Exercise prompt:
Go to the line below that has "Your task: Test", print it and each line after it exactly, and stop after the line that has "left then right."; leave out pictures.

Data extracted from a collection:
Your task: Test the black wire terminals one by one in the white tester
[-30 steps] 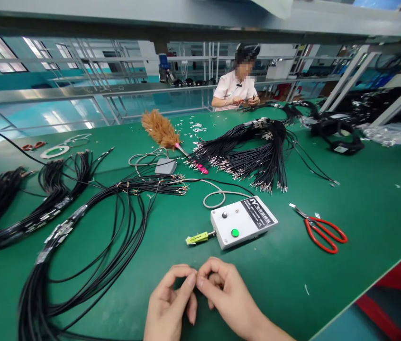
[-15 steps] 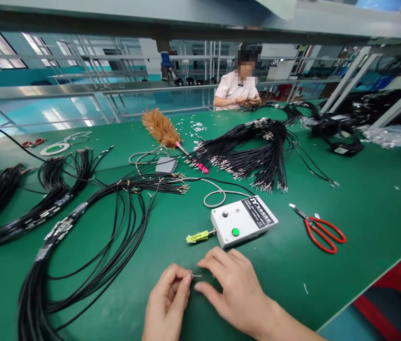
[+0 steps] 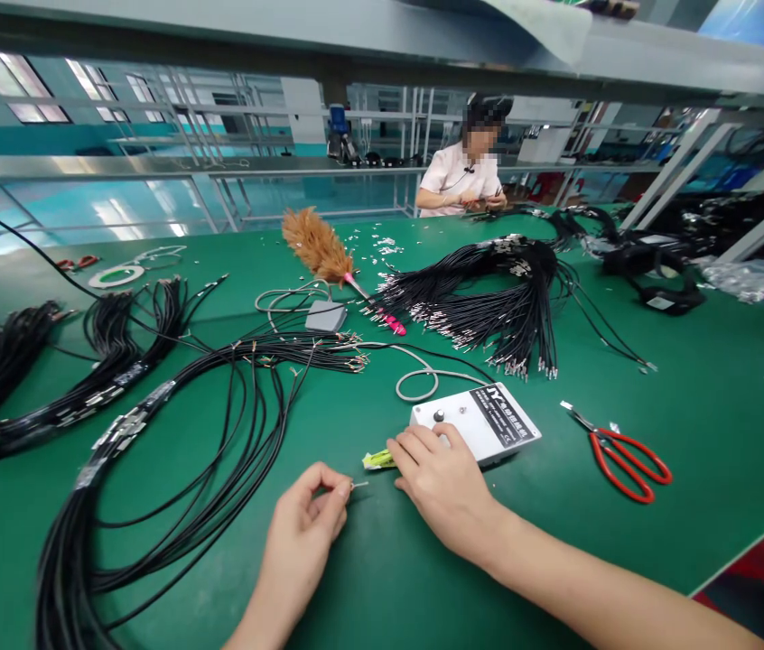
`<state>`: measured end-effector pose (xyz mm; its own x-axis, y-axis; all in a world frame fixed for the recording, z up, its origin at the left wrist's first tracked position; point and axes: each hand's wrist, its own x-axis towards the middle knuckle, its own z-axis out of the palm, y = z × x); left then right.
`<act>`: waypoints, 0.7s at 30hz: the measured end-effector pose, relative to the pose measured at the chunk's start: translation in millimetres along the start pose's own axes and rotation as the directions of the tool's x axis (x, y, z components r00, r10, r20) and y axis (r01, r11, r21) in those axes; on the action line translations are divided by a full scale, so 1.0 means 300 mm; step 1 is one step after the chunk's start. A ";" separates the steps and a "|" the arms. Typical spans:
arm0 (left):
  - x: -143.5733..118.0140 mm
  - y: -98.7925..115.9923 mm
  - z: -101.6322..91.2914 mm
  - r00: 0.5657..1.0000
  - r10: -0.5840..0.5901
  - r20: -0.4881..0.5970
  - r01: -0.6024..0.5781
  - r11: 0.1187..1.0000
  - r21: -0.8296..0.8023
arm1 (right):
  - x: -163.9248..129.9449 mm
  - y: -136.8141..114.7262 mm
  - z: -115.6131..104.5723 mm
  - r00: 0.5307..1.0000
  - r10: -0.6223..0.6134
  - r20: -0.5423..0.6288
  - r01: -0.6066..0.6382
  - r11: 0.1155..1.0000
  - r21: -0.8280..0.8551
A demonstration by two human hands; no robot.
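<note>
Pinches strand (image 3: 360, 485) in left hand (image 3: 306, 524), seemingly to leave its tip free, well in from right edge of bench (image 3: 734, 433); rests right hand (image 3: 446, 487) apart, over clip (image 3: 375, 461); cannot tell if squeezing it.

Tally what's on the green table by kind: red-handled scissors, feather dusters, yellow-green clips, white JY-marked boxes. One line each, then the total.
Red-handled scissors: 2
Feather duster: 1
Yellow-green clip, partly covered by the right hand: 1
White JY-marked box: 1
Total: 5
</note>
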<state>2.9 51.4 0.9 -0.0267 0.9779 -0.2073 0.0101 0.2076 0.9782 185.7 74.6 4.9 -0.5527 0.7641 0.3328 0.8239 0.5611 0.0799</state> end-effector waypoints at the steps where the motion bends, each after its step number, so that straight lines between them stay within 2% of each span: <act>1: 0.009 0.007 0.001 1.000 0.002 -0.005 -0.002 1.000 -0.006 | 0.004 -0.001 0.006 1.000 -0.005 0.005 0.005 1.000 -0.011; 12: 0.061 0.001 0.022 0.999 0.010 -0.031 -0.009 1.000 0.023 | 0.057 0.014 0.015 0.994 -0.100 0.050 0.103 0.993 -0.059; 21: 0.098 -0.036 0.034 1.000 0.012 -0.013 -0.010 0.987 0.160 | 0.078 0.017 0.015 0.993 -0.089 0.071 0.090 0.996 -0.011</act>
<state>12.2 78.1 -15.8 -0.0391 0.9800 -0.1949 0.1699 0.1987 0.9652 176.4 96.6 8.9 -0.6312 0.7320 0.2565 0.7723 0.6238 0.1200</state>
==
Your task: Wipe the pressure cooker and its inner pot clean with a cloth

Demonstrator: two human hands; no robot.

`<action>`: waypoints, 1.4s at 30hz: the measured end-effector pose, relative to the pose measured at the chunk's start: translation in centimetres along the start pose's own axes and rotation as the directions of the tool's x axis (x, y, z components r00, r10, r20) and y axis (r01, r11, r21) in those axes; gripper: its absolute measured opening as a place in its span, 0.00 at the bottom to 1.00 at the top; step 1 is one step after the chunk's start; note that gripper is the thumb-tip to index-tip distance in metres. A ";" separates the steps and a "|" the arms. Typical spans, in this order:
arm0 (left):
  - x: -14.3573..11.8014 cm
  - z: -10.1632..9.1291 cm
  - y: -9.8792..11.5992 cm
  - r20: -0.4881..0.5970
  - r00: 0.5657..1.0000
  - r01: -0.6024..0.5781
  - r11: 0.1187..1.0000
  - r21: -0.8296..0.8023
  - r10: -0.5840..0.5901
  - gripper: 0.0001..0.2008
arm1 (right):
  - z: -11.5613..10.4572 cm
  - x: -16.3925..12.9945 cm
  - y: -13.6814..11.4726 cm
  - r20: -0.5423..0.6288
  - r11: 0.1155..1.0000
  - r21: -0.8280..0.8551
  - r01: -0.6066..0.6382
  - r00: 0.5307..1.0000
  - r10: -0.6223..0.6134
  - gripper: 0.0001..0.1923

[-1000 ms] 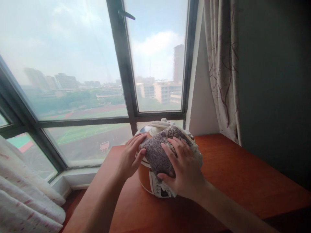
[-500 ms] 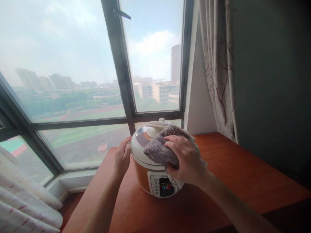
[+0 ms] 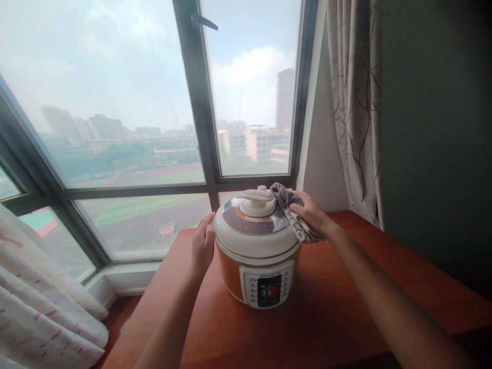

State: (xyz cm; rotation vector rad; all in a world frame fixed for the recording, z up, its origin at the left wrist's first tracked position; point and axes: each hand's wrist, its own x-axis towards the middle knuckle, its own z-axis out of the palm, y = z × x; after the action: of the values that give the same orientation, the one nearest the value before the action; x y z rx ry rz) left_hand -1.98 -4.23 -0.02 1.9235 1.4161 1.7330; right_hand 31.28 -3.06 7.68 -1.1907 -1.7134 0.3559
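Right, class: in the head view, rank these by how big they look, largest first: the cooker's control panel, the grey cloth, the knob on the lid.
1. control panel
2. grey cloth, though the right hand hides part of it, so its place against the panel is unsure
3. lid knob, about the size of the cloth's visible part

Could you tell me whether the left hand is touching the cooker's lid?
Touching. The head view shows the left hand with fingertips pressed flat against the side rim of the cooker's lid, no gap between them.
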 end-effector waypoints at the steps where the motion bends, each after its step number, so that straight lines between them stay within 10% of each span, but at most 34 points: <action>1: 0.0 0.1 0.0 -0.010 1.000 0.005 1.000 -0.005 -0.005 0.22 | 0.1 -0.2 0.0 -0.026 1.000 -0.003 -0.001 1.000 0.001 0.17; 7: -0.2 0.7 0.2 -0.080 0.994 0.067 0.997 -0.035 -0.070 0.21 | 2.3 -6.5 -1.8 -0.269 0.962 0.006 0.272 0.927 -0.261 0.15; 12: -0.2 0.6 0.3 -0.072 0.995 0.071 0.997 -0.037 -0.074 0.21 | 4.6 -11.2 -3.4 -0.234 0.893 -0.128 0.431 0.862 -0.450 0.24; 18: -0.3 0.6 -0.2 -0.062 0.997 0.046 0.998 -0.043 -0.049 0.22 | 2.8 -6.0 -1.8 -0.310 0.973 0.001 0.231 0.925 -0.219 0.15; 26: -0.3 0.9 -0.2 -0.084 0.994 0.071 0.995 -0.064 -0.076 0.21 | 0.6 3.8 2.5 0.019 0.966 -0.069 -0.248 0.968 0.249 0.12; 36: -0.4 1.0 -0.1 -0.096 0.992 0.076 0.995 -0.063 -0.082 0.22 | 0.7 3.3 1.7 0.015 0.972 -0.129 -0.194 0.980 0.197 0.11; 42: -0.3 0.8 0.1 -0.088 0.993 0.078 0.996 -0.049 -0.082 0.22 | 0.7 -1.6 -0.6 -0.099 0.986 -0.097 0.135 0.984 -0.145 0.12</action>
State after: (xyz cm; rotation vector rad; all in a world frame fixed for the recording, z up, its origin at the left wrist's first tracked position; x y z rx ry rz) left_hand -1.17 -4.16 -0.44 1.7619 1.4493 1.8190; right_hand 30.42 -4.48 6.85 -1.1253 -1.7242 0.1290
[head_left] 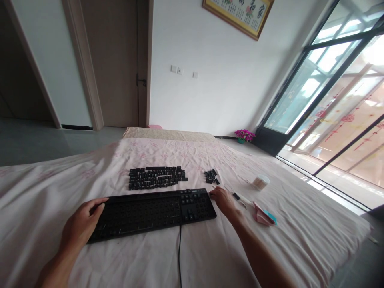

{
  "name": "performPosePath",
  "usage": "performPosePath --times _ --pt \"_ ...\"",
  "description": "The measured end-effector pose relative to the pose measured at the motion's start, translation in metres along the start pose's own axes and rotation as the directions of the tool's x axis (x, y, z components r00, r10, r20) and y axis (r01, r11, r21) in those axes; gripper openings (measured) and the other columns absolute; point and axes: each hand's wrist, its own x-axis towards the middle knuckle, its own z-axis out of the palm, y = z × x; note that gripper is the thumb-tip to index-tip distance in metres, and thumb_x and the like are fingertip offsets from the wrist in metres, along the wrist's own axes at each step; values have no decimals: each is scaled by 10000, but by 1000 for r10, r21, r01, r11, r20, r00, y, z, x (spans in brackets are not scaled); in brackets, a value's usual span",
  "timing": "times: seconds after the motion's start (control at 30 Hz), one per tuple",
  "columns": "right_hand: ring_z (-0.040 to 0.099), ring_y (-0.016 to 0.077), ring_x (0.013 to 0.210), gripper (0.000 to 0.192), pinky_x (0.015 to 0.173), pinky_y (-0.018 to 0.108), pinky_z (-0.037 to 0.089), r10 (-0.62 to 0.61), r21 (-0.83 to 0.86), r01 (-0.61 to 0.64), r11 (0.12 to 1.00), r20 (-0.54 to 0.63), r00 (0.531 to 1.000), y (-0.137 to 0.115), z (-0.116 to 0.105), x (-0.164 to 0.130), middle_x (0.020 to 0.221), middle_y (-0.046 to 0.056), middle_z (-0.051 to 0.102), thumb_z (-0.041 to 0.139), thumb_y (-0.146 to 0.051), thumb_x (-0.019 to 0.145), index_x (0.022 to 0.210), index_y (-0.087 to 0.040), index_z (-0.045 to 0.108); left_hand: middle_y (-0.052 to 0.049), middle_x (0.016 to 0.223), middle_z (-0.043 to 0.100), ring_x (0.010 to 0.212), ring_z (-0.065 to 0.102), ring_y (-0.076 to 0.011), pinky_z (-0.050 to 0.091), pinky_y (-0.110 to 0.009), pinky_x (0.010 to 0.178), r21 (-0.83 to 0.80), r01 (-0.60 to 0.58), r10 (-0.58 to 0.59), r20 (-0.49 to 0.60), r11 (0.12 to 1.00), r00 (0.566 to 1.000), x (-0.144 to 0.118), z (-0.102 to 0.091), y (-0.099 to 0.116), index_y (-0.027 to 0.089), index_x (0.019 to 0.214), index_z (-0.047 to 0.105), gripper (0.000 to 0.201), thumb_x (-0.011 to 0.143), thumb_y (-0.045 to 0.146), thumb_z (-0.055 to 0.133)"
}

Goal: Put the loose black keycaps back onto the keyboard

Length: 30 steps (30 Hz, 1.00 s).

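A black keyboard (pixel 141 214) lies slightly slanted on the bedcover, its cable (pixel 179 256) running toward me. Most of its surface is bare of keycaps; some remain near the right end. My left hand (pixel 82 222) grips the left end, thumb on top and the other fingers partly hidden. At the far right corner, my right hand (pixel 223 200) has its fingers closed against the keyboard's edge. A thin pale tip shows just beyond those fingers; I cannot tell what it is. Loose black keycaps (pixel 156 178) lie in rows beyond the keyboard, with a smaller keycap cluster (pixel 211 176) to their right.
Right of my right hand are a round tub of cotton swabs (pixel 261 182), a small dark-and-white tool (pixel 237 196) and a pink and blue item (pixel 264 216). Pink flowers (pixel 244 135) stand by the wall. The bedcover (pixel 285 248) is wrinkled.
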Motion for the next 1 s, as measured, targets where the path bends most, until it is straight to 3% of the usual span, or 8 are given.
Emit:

Reply:
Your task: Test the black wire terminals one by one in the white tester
[-30 steps] 
[-15 steps] 
[+0 steps] 
`<state>`: measured end-effector pose (xyz mm; its own x-axis, y-axis; all in a world frame fixed for the recording, z up, its origin at the left wrist's first tracked position; point and axes: each hand's wrist, its own x-axis towards the middle knuckle, its own z-axis out of the palm, y = z × x); left then right.

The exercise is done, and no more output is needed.